Knowing nothing more than most of the signal traces on a project are 7.5mil and it's a high end audio product, i.e. it's not a high frequency or any 'advanced' application, what would be a safe minimal trace clearance between parallel-running signal traces, assuming it's safe to run the traces under scrutiny in parallel. I'm finishing up a PCB design project. I plan to hand it in to my boss tomorrow. He mentioned that the signal traces could have been set up with a 7.5mil clearance between them. Right now I have it at 12mil, but I want to minimize it as I hear the extra 5mil of clearance will not improve performance of the product in any way and I would like to conserve copper (less pollution, creation cost, I could make the ground and power puddles larger, etc.) I really need to learn EMFT! I like to be able to calculate and model things mathematically when I design, however my level of knowledge is not at the level to where I could go through the design at the schematic level, decipher the relevant info from the datasheets and answer this question on my own.

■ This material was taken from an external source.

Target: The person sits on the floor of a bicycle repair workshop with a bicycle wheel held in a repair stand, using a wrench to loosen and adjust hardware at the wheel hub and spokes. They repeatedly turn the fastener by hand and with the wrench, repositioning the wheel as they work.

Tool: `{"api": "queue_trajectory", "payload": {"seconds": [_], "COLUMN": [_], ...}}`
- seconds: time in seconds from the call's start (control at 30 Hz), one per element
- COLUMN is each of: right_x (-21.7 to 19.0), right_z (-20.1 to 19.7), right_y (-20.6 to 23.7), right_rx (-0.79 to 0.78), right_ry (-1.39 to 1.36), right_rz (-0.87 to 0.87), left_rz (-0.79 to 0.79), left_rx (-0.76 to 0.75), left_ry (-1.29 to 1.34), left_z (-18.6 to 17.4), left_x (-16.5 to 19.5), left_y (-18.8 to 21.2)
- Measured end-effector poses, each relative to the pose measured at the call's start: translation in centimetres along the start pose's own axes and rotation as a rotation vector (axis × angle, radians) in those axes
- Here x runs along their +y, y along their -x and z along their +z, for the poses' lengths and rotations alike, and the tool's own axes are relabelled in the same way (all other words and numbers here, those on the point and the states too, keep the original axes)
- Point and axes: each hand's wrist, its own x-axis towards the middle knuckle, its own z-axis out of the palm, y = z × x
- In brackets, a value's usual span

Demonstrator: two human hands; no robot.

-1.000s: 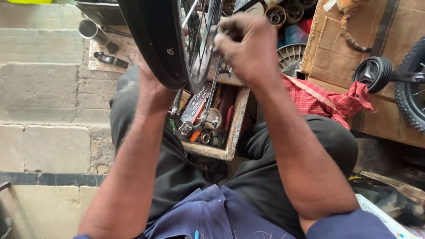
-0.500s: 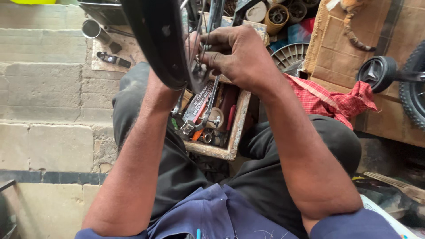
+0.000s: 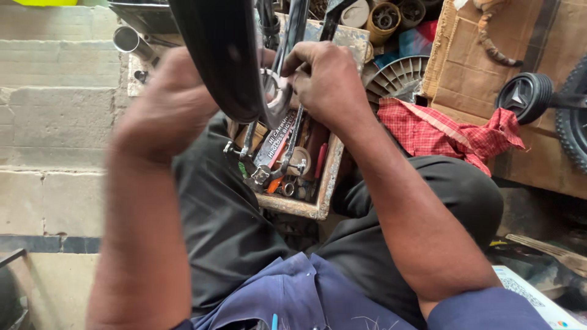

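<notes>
Head view: my left hand (image 3: pixel 168 104) grips the black tyre (image 3: pixel 220 55), fingers hidden behind; right hand (image 3: pixel 327 79) is fisted at the rim, contents unclear. Below sits a wooden toolbox (image 3: pixel 324 183) with a white-and-red label strip (image 3: pixel 276 139); brown cardboard box (image 3: pixel 471 55) at right.

The tyre (image 3: pixel 214 55) is black, and the rim (image 3: pixel 276 101) beside it is silvery grey. The cloth (image 3: pixel 446 131) is red with a fine white check, lying against brown cardboard (image 3: pixel 471 55); the small wheel (image 3: pixel 524 96) is black. The trousers (image 3: pixel 226 226) are dark grey, the shirt (image 3: pixel 306 299) navy blue, the toolbox (image 3: pixel 327 177) rusty brown with a red handle (image 3: pixel 320 160) inside, and the steps (image 3: pixel 49 122) pale grey.
</notes>
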Motion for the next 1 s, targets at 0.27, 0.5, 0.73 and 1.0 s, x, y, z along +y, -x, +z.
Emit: {"api": "queue_trajectory", "payload": {"seconds": [0.27,0.5,0.73,1.0], "right_x": [-3.6,-2.5,-1.7,-2.1], "right_z": [-2.6,-4.2,-4.4,-4.9], "right_y": [0.0,0.0,-0.7,-0.1], "right_rx": [-0.102,-0.368,-0.501,-0.574], "right_ry": [0.036,-0.342,-0.483,-0.651], "right_rz": [-0.097,0.123,0.08,0.137], "left_rz": [-0.082,0.163,0.346,0.182], "left_rx": [-0.097,0.225,0.281,0.152], "left_ry": [0.058,-0.664,-0.512,-0.637], "left_z": [-1.3,1.0,1.4,1.0], "left_x": [-3.4,-4.4,-3.6,-1.4], "left_y": [-0.7,-1.8,-0.8,-0.8]}}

Is there a PCB Design for Dummies? :)

• the boards are completely covered in copper before they're fabbed, and I would argue that leaving more of it on the board than in the etching solution is probably better for the environment, even though they do recover an awful lot of it from the solution. Commented Sep 10, 2011 at 16:32

If it's high end audio I expect you have a spectrum up to a few hundreds of kHz. That's not particularly high in terms of the risk of capacitive coupling between traces, but there is a number of other factors.

1. impedance of the traces. A high impedance trace is more susceptible to coupling,
2. the energy in the coupling trace. For capacitive coupling the voltage is the relevant factor, for inductive coupling it's the current,
3. length of the traces. It's obvious that longer parallel traces have better coupling.

All this means that there's not a single simple formula for the required clearance. For the given frequencies I would choose 20 mils (0.5mm), maybe increase to 100 mils (2.5mm) for higher voltage/current traces next to high impedance ones.

The necessary clearance will vary between different traces, depending on the factors Steven mentions.
With Audio design there is often a high impedance, small signal front end, and a low impedance large signal output. For instance in a mic preamp you may have a gain of over 60dB with e.g. >1k ohm input impedance and <50 ohm output. Any traces from the two need to be kept well apart. The first PCB I made for a mic preamp turned into an excellent oscillator as I didn't pay enough attention to this.
Of course this applies to intermediate signals too but the risk/difference is likely the worst at input/output.
Also, if you use in/out transformers then be sure to keep them apart, as the same thing can happen with coupling of the flux. Input transformers are normally shielded to protect from things like this, but unless they have very good shielding and/or aligned just right then placing right next to each other is asking for trouble.

For a good book on Audio design I found Douglas Self's "Small Signal Audio Design" and "Power Amplifier Design Handbook" to be excellent. For PCB design in general often the books dealing with digital design (e.g. "High Speed Digital Design" by Johnson and Graham - old but still worth a look) often contain very useful information, especially about trace-trace coupling, EMI, planes, etc.